When I had the band, Poetic Justice, Willie Johnson, from Isleta Pueblo was my right-hand guitar player. His day job was as a judge at another pueblo. The job was frustrating because he dealt directly with the fallout from grief, anger, self-hatred, and depression in the cases that came through his court. His hair had begun to turn white. One day he lost it, he said. He demanded that the whole tribe be brought in for counseling, together! (He eventually quit that job, and his hair stopped turning white.) Maybe we need to start there.
Why not use this centennial as a wake up call, to take hold of our beloved nation and remember who we really are in this time and place. We must take the lead in how we will re-imagine ourselves. We can find everything we need to stabilize ourselves within our culture, our language. Within that security and growth, we can then synthesize and grow. Cultures resemble bio systems. We need a flow in and out for a healthy and live system. Navajo rugs came out of taking what was useful from the Spanish and Pueblos and making something that has become quintessentially Navajo. Our Mvskoke music is at the root of the American musics of jazz, blues and rock, and we don’t even know it. We need to claim our place. No one else is going to give it to us. Right now we appear stuck between what the “over-culture” has demanded of us, our acquiescence to a system of belief that doesn’t honor us, and our own culture and knowledge that we are holding on so tight to keep safe, that as those carriers die we are losing everything. It won’t be easy. We have to take a look at everything at the most intimate level. Does what we are thinking, eating, doing, being sustain or celebrate who we are? Do our dreams, thoughts and deeds honor us?

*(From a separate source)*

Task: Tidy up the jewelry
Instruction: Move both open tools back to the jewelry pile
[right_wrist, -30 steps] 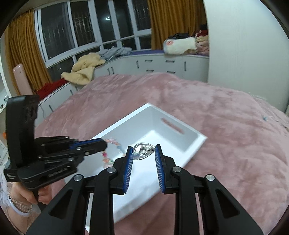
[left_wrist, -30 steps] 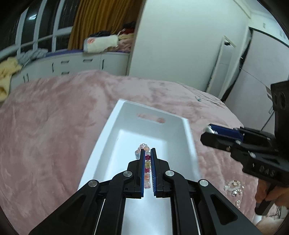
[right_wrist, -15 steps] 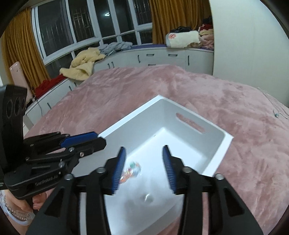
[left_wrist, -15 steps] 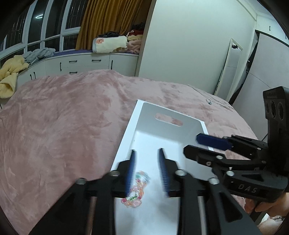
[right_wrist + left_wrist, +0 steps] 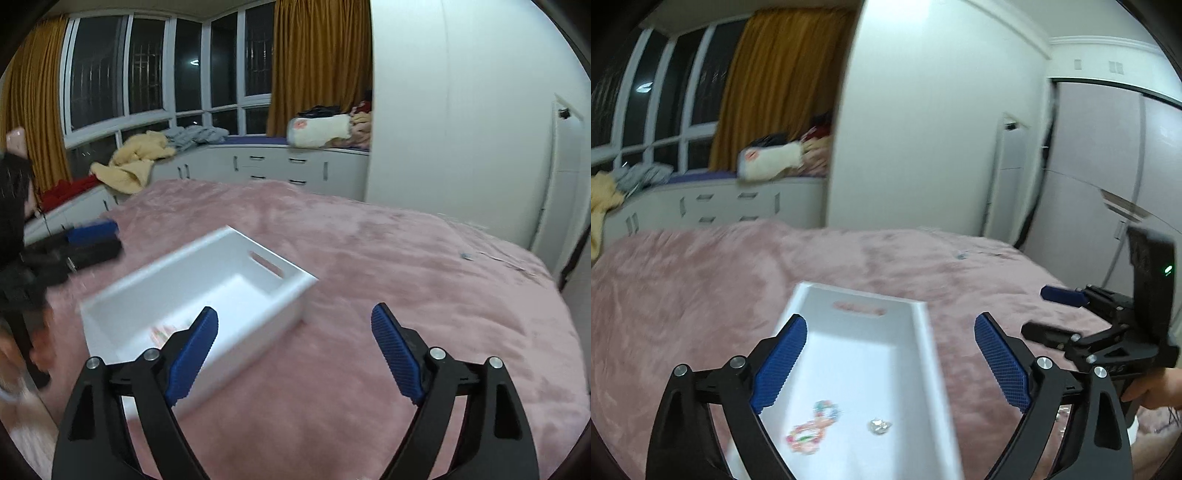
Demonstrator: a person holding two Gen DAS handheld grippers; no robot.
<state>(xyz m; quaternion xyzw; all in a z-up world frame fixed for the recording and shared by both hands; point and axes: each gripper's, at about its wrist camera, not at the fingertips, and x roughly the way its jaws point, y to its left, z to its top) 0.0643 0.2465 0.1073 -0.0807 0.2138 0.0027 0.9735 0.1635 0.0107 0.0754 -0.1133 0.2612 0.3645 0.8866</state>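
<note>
A white box [image 5: 923, 354] with a slot handle lies on the pink bedspread. A colourful bead bracelet [image 5: 810, 428] and a small silver piece [image 5: 880, 425] lie on its floor. My left gripper [image 5: 890, 363] is wide open and empty above the box's near end. My right gripper [image 5: 293, 352] is wide open and empty, to the right of the box [image 5: 291, 295]. The bracelet [image 5: 162, 332] shows faintly and blurred inside it. The right gripper also shows in the left wrist view [image 5: 1060, 314], the left one in the right wrist view [image 5: 92, 240].
The pink bedspread [image 5: 406, 280] spreads all around the box. More clear jewelry [image 5: 1062, 413] lies on it at the lower right of the left wrist view. White drawers [image 5: 280, 166] and piled clothes stand behind the bed; a wardrobe [image 5: 1108, 184] is on the right.
Both grippers opened and dropped their pieces into the box: the left let go of the bead bracelet, the right the silver piece. Both then rose and drew back, the right shifting rightwards.
</note>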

Earlier this month I began two classes from a native Hawaiian organization Native Nations Foundation: an ukulele class in which we learn songs in Hawaiian, and a Hawaiian chant class taught by master chanter and cultural leader, Keali’i Gora. As I learn I can’t help but think about our Mvskoke language and culture. In these classes we learn songs and song forms; some are of a distinct cultural synthesis. The ukulele came from Portugal, brought in by Portuguese immigrants. Now it’s become essentially Hawaiian. The chants are haunting and beautiful song-poems in Hawaiian that hold within them culture and spirit. They are used for protocol and honor and dignify everyone wherever they are used. They were nearly extinct a few years ago, even outlawed by the over takers, until the people made a decision to recover them. There are other classes in hula kahiko (the old style hula, not the tourist style) and other cultural forms. The children are being grounded in these forms, and even the kapuna, or elderly are learning. Keali’i pointed out in class that he is amazed at the number of kapuna who are learning the forms, after they were turned from them in younger years, and are now traveling around the Pacific performing. We Mvskoke have our own forms that would be honored if we used them, revived them. Let’s start here.
There are more snowstorms coming. Use this weather to gather together the materials we need to grow our nation.